• [EXERCISE DESCRIPTION]: An exact reproduction of all the data is needed, with no images in it.

• [DATA PROVIDED]:
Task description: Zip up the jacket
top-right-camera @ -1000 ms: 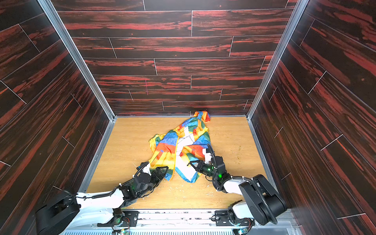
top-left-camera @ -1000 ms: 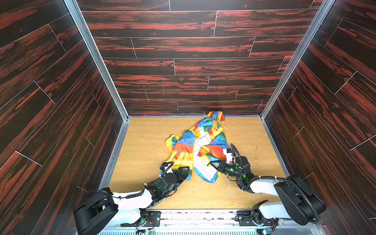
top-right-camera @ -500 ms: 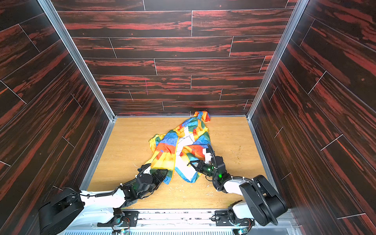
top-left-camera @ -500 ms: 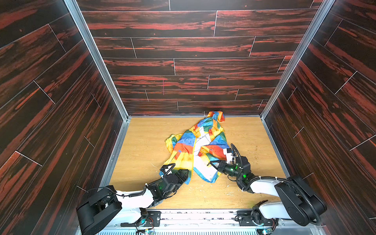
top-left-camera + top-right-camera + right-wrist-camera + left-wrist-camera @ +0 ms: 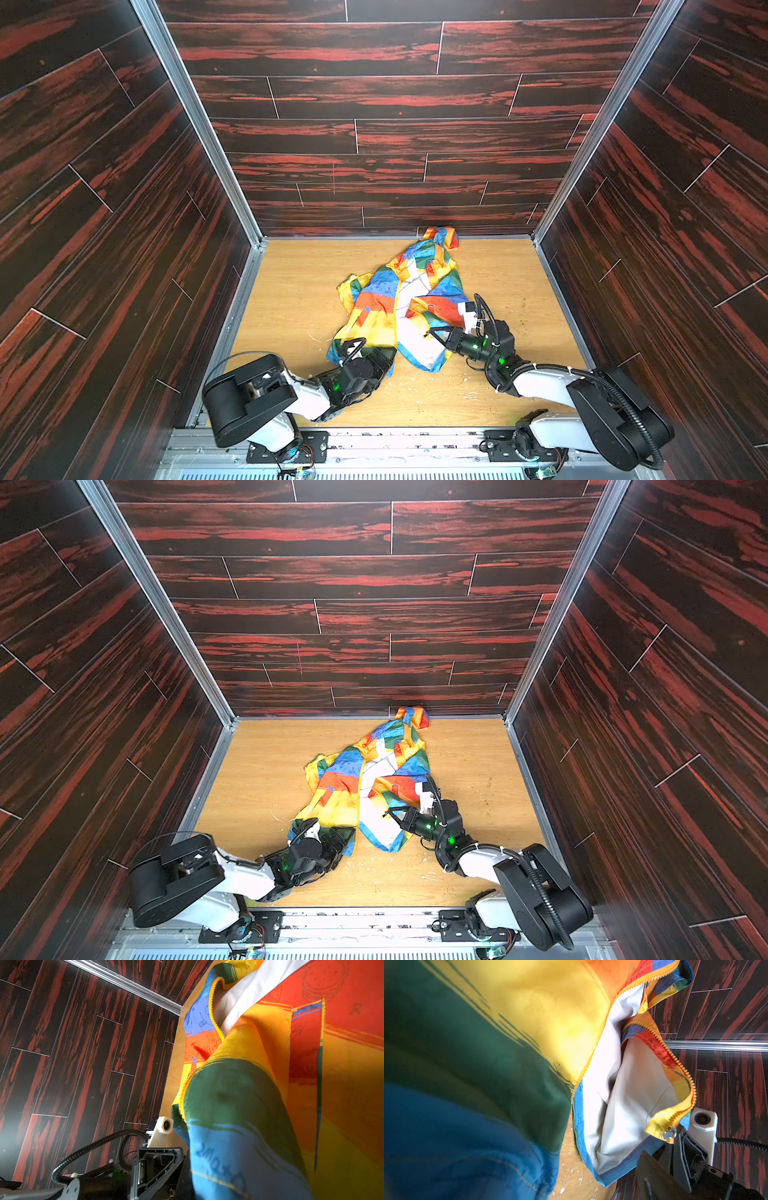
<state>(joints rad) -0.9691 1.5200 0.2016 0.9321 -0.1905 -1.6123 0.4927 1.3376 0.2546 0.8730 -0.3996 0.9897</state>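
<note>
Enclosed on three sides by dark, red-streaked wall panels (image 5: 374, 124); floored in pale wood (image 5: 299, 291). Contains the jacket (image 5: 376, 299), crumpled on the floor a little right of centre in both top views. One end reaches the foot of the back wall; the hem points towards the arm bases. Front open: yellow zipper halves (image 5: 675, 1059) parted, white lining (image 5: 623, 1105) exposed between them.

Right gripper (image 5: 435, 332):
- Pressed together, pinching the jacket at the lower end of the right zipper half.
- Grip point just beside the metal slider (image 5: 669, 1133), as seen in the left wrist view.
- Held panel edge folded back, lining side showing.

Left gripper (image 5: 380, 358):
- Set at the hem of the left front panel, against the blue and green fabric.
- Spread or closed: cannot tell, since cloth covers the fingertips in both top views.
- Left wrist view half filled by blurred green, yellow and blue cloth close to the lens.

Scattered white flecks (image 5: 415, 376) on the floor between the two grippers, near the hem
</note>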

• [ANSWER FOR THE TASK]:
Task description: Zip up the jacket
top-right-camera @ -1000 ms: 
top-left-camera @ -1000 ms: 
top-right-camera @ -500 ms: 
top-left-camera @ -500 ms: 
top-left-camera + top-right-camera + right-wrist-camera + left-wrist-camera @ +0 ms: 
<state>(joints rad) -0.9691 1.5200 0.2016 0.9321 -0.1905 -1.6123 0.4927 1.3376 0.2546 0.8730 -0.3996 0.9897</state>
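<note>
Enclosed on three sides by dark, red-streaked wall panels (image 5: 374, 124); floored in pale wood (image 5: 299, 291). Contains the jacket (image 5: 376, 299), crumpled on the floor a little right of centre in both top views. One end reaches the foot of the back wall; the hem points towards the arm bases. Front open: yellow zipper halves (image 5: 675, 1059) parted, white lining (image 5: 623, 1105) exposed between them.

Right gripper (image 5: 435, 332):
- Pressed together, pinching the jacket at the lower end of the right zipper half.
- Grip point just beside the metal slider (image 5: 669, 1133), as seen in the left wrist view.
- Held panel edge folded back, lining side showing.

Left gripper (image 5: 380, 358):
- Set at the hem of the left front panel, against the blue and green fabric.
- Spread or closed: cannot tell, since cloth covers the fingertips in both top views.
- Left wrist view half filled by blurred green, yellow and blue cloth close to the lens.

Scattered white flecks (image 5: 415, 376) on the floor between the two grippers, near the hem
</note>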

No further output is needed.